How an Android application can drain your wallet

The Wireless Application Protocol billing (WAP Billing) is a payment mechanism that enables consumers to subscribe to paid services and get charged directly to their mobile phone bill. To initiate a subscription process the user has to navigate to a website that offers the service, while the device is registered to a cellular network, and click on a designated subscription button. As a verification step, a one-time password is sent to the user which has to be submitted back to the service provider in order to confirm the subscription.

Billing fraud is one of the most prevalent types of Android malware that leverages weaknesses in the aforementioned process in order to automatically subscribe the users to paid services.

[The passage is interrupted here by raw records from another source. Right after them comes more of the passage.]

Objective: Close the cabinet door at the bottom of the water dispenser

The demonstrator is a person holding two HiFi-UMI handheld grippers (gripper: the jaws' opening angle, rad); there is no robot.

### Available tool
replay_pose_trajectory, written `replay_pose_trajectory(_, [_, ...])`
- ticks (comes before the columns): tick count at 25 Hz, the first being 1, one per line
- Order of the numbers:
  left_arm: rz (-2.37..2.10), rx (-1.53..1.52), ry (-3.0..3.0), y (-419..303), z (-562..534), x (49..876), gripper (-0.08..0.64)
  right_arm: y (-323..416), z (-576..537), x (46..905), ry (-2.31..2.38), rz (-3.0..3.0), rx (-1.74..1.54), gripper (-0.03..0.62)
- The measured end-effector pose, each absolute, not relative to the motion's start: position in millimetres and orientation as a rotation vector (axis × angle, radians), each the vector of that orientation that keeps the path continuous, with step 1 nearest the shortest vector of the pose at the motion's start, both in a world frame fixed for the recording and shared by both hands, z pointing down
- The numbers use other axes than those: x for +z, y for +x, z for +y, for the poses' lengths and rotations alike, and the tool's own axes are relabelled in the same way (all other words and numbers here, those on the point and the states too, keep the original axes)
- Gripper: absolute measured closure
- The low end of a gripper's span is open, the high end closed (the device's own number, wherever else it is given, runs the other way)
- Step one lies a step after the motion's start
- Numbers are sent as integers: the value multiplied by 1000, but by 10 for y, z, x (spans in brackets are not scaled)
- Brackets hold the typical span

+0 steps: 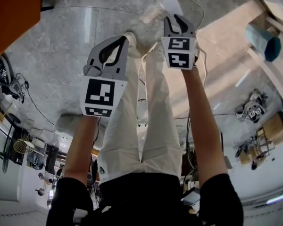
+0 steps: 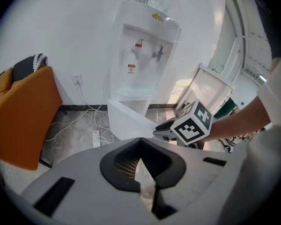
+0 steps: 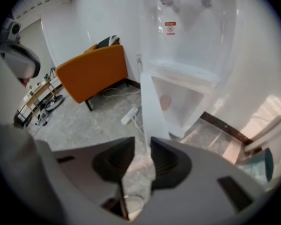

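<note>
tongs first: the left tongs (image 2: pixel 140 143) were pressed together at the tips with nothing between them, and hung over the grey stone floor (image 2: pixel 75 132), a little back from the water dispenser (image 2: pixel 141 64). the right tongs (image 3: pixel 143 142) were spread, with a clear gap between their ribbed black pads (image 3: pixel 168 161). the free edge of the cabinet door (image 3: pixel 152 104) lined up with that gap, though whether either pad touched it could not be told. the white dispenser stood against the white wall at the floor's far edge, with a red tap (image 2: pixel 138 44) and a darker tap (image 2: pixel 159 53) side by side on its front. at its foot the cabinet door stood swung wide open, edge toward the person, leaving the lower compartment (image 3: pixel 180 100) bare to view. left of the dispenser an orange chair (image 2: pixel 18 121) sat near the wall. a white power strip (image 2: pixel 96 138) lay on the floor between chair and door, its cables trailing to the wall. in the head view both arms reached out over the person's pale trousers (image 1: pixel 141 126).
</note>
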State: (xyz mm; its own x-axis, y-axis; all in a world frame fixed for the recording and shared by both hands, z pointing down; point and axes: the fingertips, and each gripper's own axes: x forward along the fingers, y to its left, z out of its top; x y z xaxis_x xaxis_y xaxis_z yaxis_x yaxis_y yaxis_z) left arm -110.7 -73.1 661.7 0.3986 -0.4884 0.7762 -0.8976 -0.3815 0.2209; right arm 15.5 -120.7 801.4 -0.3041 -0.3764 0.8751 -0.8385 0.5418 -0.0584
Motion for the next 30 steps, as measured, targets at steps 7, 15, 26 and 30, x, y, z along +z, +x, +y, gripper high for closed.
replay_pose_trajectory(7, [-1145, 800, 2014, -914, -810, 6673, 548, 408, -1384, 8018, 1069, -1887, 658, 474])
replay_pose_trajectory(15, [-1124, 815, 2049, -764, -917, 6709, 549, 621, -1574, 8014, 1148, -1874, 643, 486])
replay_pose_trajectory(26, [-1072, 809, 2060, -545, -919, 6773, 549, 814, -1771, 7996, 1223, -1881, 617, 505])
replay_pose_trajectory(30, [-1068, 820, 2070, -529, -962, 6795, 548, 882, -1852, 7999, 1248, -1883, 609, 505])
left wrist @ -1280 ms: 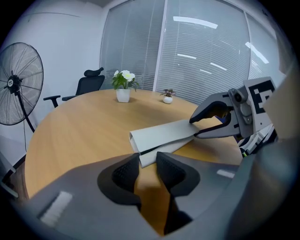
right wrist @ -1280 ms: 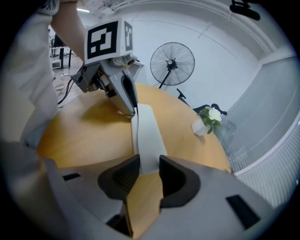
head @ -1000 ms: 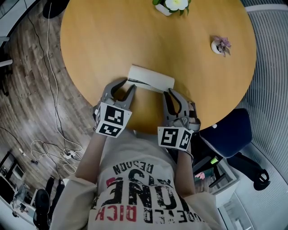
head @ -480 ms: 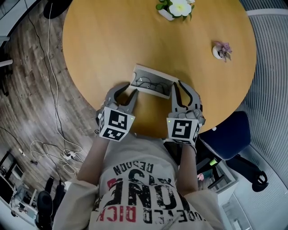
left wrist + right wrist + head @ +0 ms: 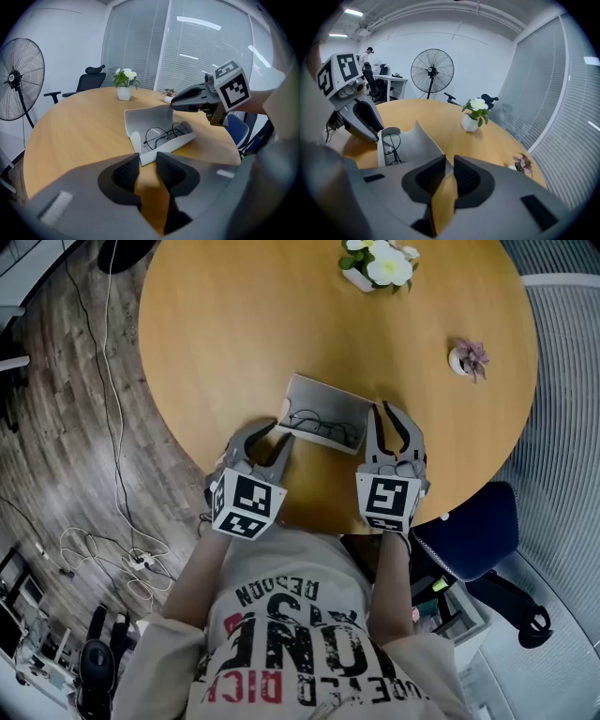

With revenue reaching up to $10 billion dollars annually, it monopolizes the media spotlight since it found its way to a wider audience through the Google Play Store back in 2017. Up to this day it is still among the Potential Harmful Applications (PHA) with the highest install rate according to Google Play’s transparency report.

This paper focuses on Toll Fraud, a Billing Fraud subcategory and tries to shed some light on its behavioral model from a solid technical perspective. More specifically, we are investigating the evasion techniques used and the actions taken from the malware’s side in order to imitate the user and perform a fraudulent subscription. Finally, we propose improvements with regard to Antivirus detection as well as improvements to the operating system level in order to mitigate the issue.

Summary

Billing fraud is one of the most prevalent types of Android malware. With revenue reaching up to $10 billion dollars annually, it monopolizes the media spotlight since it found its way to a wider audience through the Google Play Store back in 2017. Up to this day it is still among the Potential Harmful Applications (PHA) with the highest install rate according to Google Play’s transparency report.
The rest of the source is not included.